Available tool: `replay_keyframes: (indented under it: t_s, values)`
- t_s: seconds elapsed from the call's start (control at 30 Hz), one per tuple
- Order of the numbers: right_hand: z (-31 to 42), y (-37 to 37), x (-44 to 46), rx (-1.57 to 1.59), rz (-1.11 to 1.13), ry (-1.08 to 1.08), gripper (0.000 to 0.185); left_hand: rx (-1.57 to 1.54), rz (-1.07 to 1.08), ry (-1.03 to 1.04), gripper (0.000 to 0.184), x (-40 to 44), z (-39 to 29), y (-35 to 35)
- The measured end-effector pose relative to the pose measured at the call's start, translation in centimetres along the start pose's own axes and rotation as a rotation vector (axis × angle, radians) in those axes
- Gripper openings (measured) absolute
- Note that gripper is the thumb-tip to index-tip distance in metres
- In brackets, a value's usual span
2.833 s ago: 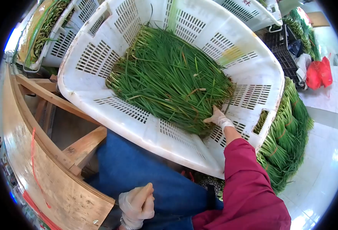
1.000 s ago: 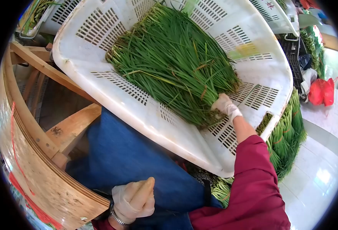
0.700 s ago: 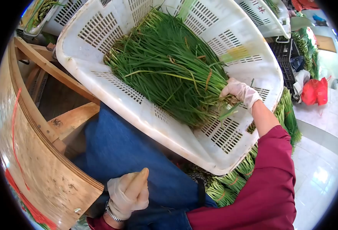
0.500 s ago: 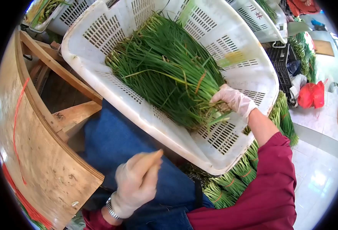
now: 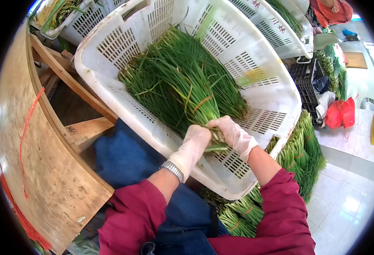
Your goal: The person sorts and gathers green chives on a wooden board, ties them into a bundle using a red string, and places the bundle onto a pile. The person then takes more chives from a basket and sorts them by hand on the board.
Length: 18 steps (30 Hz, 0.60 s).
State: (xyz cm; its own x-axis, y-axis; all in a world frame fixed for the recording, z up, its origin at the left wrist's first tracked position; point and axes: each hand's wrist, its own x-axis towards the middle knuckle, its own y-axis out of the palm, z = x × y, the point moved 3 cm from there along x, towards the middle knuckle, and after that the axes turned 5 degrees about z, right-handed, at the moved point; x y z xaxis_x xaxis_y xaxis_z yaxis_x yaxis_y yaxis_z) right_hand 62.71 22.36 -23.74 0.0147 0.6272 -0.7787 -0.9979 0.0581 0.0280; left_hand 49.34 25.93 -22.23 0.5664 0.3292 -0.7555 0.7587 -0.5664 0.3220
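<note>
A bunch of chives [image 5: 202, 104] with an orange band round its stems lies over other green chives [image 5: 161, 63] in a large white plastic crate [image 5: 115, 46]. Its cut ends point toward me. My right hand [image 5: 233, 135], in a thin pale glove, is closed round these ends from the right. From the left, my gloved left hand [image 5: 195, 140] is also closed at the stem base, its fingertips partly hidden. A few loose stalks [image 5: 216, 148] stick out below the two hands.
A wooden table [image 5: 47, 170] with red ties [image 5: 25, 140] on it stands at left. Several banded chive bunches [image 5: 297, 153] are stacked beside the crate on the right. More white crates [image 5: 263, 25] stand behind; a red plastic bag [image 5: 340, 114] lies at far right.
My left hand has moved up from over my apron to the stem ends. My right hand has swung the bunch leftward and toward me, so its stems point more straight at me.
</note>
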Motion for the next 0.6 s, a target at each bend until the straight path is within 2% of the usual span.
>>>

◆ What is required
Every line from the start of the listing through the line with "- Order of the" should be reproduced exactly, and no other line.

◆ Answer box
Available tool: `replay_keyframes: (indented under it: t_s, values)`
- t_s: seconds elapsed from the call's start (control at 30 Hz), one per tuple
- Order of the numbers: right_hand: z (-31 to 42), y (-37 to 37), x (-44 to 46), rx (-1.57 to 1.59), rz (-1.11 to 1.13), ry (-1.08 to 1.08), gripper (0.000 to 0.185); left_hand: rx (-1.57 to 1.54), rz (-1.07 to 1.08), ry (-1.03 to 1.04), gripper (0.000 to 0.184), x (-40 to 44), z (-39 to 29), y (-35 to 35)

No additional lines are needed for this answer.